> [Work request] Which lines of the data include the string "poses"? List them all.

(Extracted data entries)
********
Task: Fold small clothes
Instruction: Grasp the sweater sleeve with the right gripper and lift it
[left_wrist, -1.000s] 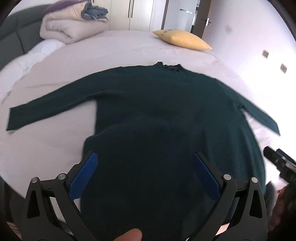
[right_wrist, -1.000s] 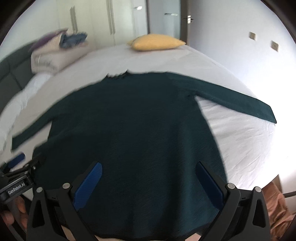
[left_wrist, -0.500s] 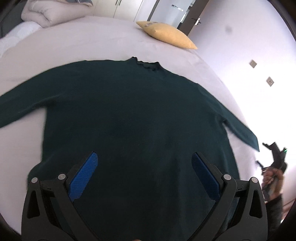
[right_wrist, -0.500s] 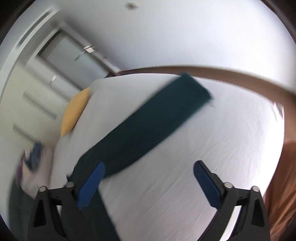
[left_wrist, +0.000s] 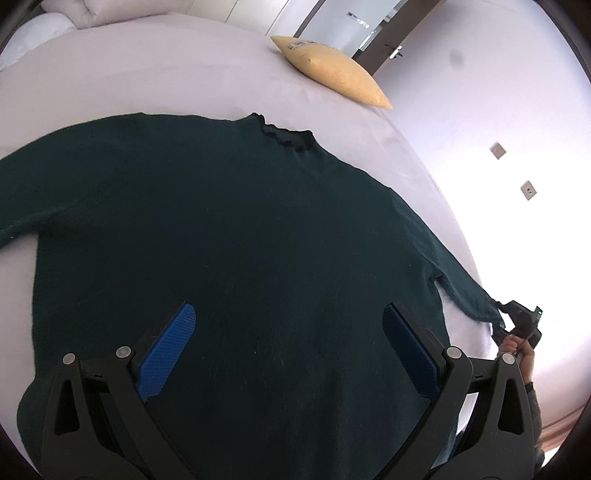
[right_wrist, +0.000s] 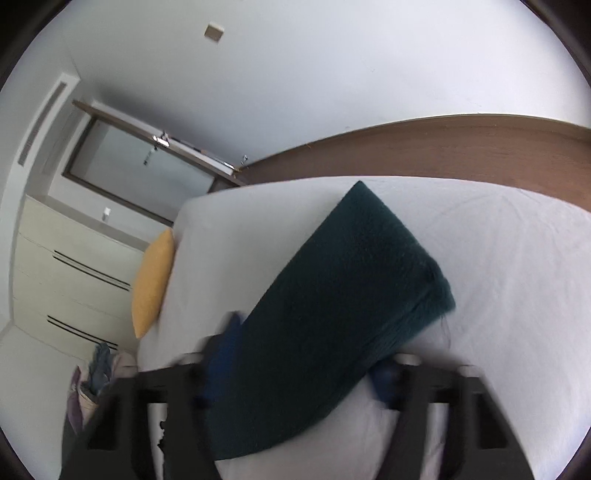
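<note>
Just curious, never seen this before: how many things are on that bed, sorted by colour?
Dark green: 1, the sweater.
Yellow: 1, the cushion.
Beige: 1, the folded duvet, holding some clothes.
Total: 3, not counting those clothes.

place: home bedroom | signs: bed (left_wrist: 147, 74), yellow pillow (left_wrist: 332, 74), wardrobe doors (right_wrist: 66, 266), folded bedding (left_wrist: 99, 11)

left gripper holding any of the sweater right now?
No: the left gripper hovers open above the dark green sweater, its blue pads spread wide with no fabric between them.
</note>
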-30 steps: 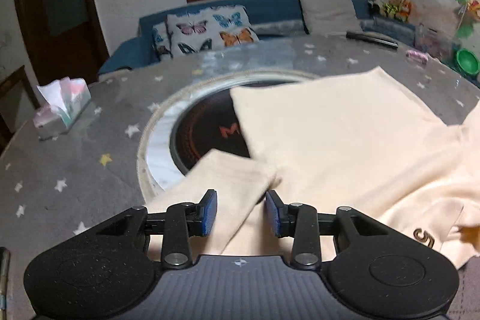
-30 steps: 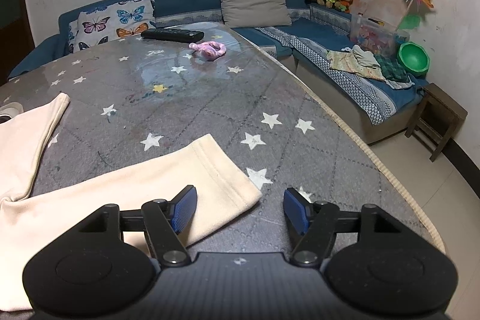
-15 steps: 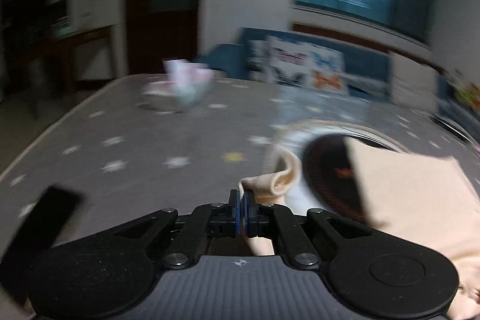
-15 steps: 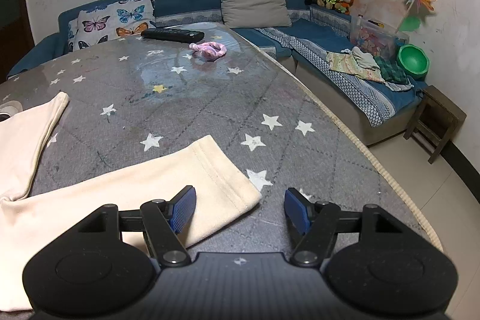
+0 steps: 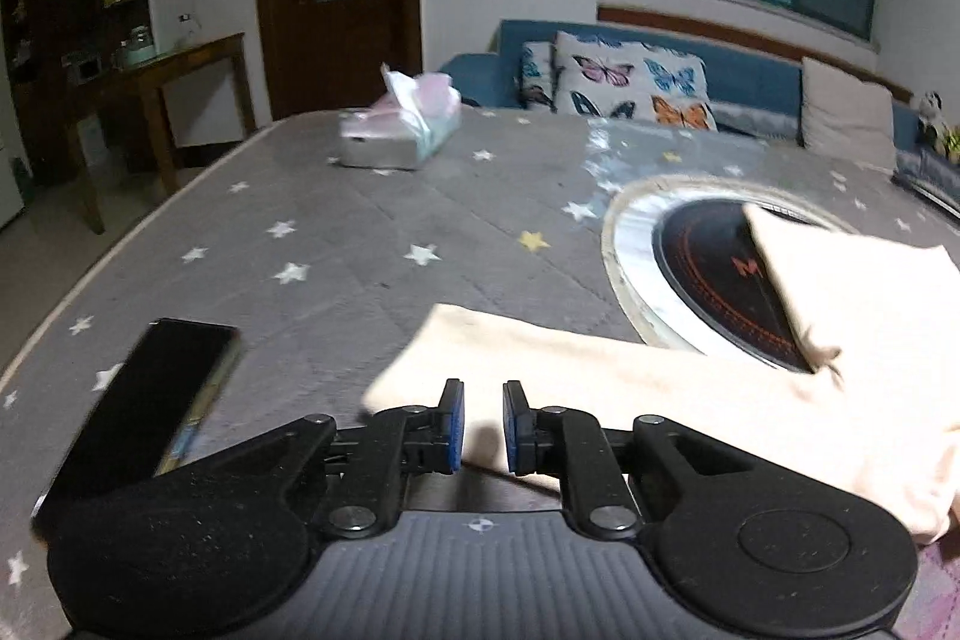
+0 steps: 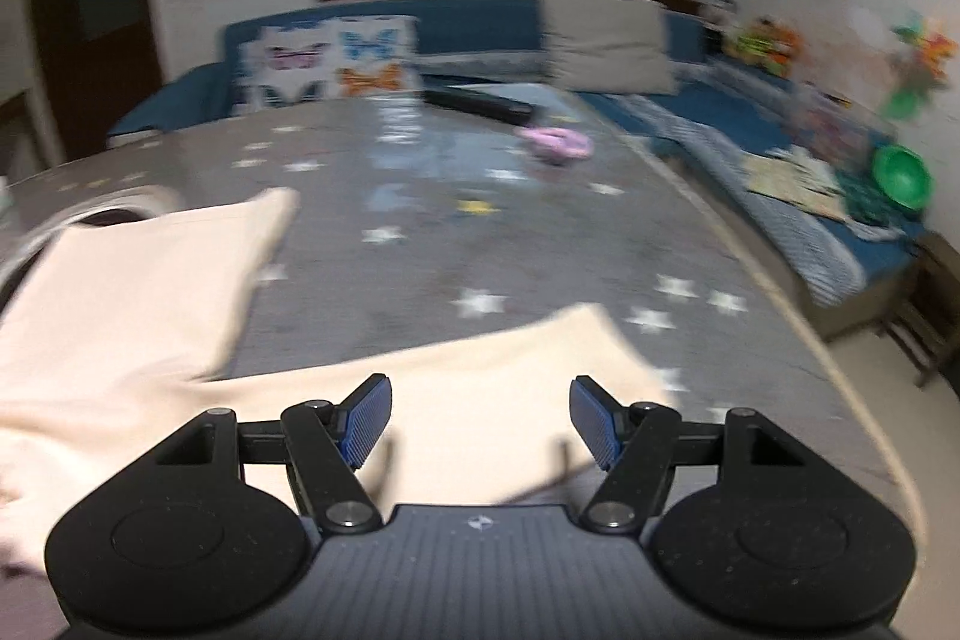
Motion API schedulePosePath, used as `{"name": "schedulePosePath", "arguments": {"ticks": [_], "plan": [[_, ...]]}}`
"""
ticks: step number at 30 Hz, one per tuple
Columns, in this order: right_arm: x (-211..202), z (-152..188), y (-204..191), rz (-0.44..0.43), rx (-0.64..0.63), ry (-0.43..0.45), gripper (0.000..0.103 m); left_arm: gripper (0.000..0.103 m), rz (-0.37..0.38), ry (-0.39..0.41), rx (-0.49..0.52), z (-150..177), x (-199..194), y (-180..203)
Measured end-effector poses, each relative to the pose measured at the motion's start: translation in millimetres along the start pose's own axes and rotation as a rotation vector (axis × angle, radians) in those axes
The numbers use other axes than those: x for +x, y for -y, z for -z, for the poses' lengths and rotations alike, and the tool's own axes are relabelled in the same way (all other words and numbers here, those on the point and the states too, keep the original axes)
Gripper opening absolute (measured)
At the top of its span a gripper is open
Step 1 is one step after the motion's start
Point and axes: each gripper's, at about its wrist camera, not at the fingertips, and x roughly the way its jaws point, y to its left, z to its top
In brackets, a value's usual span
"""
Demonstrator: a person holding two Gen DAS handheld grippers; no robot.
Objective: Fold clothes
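Note:
A cream long-sleeved top [image 5: 690, 388] lies on the grey star-patterned table [image 5: 336, 244]. In the left wrist view one sleeve is stretched out flat toward the left, and my left gripper [image 5: 478, 427] hovers over its end with the jaws a little apart and nothing between them. In the blurred right wrist view the other sleeve [image 6: 492, 388] lies across the table, and my right gripper [image 6: 480, 421] is wide open just above it, near the cuff end. The top's body [image 6: 120, 292] lies to the left.
A black phone [image 5: 144, 400] lies left of my left gripper. A tissue pack [image 5: 402, 130] sits at the far side. A round inset cooktop [image 5: 708, 268] is partly under the top. A remote [image 6: 480, 103] and a pink item [image 6: 555, 142] lie far on the right side.
My left gripper, shut on the sleeve end half a second ago, has pulled the sleeve out leftward and let go. My right gripper has moved forward over the other sleeve, still open.

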Motion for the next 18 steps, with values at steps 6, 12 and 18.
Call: {"name": "schedulePosePath", "arguments": {"ticks": [6,12,18], "plan": [[-3,8,-44,-0.151,-0.102,-0.026,0.067,0.018,-0.064,-0.031,0.058,1,17,6],[-17,20,-85,-0.271,-0.22,-0.031,0.064,0.019,0.08,-0.003,0.144,7,-18,34],[-51,31,-125,-0.437,-0.34,-0.022,0.054,0.026,0.347,0.044,0.27,23,-71,85]]}}
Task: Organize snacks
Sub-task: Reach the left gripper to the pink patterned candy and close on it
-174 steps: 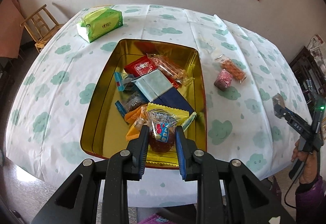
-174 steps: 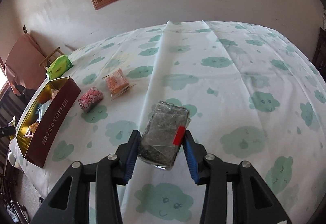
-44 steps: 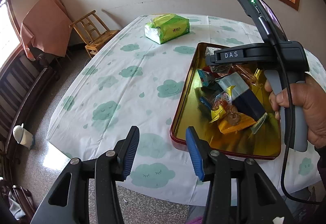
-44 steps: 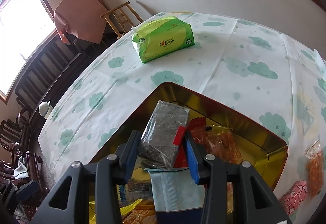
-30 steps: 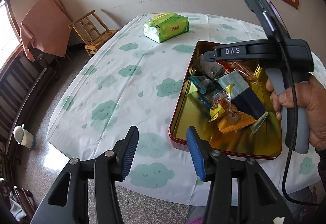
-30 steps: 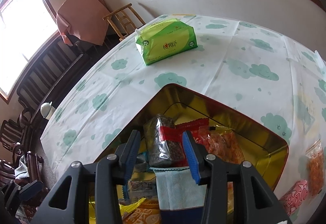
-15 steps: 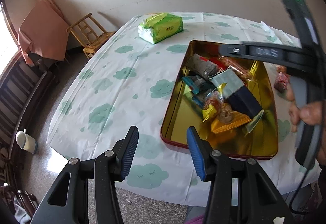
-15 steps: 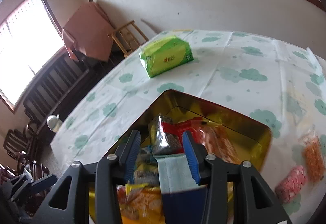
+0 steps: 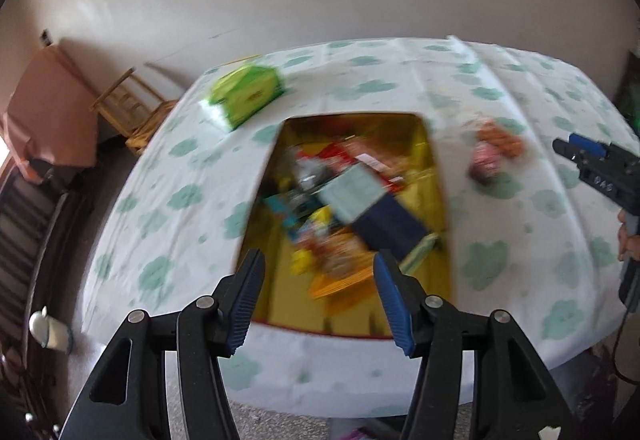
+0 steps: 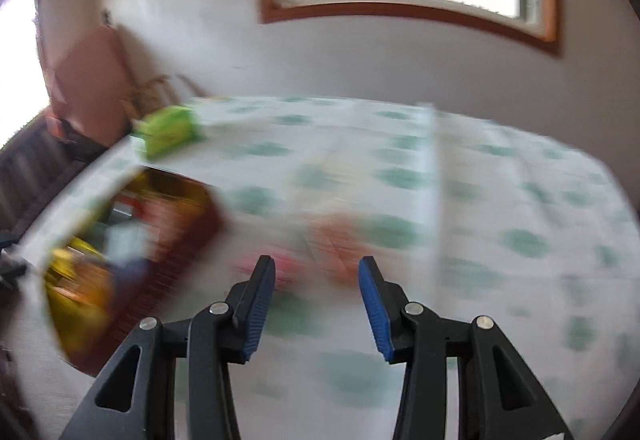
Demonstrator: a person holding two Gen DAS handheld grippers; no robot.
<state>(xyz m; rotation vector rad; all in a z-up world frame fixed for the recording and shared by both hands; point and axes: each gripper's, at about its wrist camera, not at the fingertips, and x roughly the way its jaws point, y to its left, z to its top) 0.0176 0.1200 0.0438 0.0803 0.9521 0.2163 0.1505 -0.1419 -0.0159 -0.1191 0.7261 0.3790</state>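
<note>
Two wrapped snacks, pink (image 9: 485,163) and orange (image 9: 500,138), lie on the bench at three o'clock of the gold tin (image 9: 438,176). Both look light, crinkly and soft, probably best pinched across the middle. Left tongs (image 9: 318,290) are opening, empty; right tongs (image 10: 317,304) spread, empty. Only the left view shows the tin's contents clearly.

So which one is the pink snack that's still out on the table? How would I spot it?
Find the cloud-print tablecloth, then the gold tin full of snacks in its middle. Just outside the tin, on the side away from the green tissue pack, two packets lie close together. The pink snack is the small roundish one nearer the tin; its neighbour, the orange packet, is longer.
</note>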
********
> [Task answer]
Measured end-effector poses, each relative to the pose measured at the motion's start: translation in millimetres along the start pose's own axes and rotation as a rotation vector (axis × angle, radians) in those axes
The numbers use other axes than those: x for +x, y for -y, z for -z, for the poses' lengths and rotations alike, and the tool's own axes are relabelled in the same way (all other words and numbers here, those on the point and the states too, keep the original axes)

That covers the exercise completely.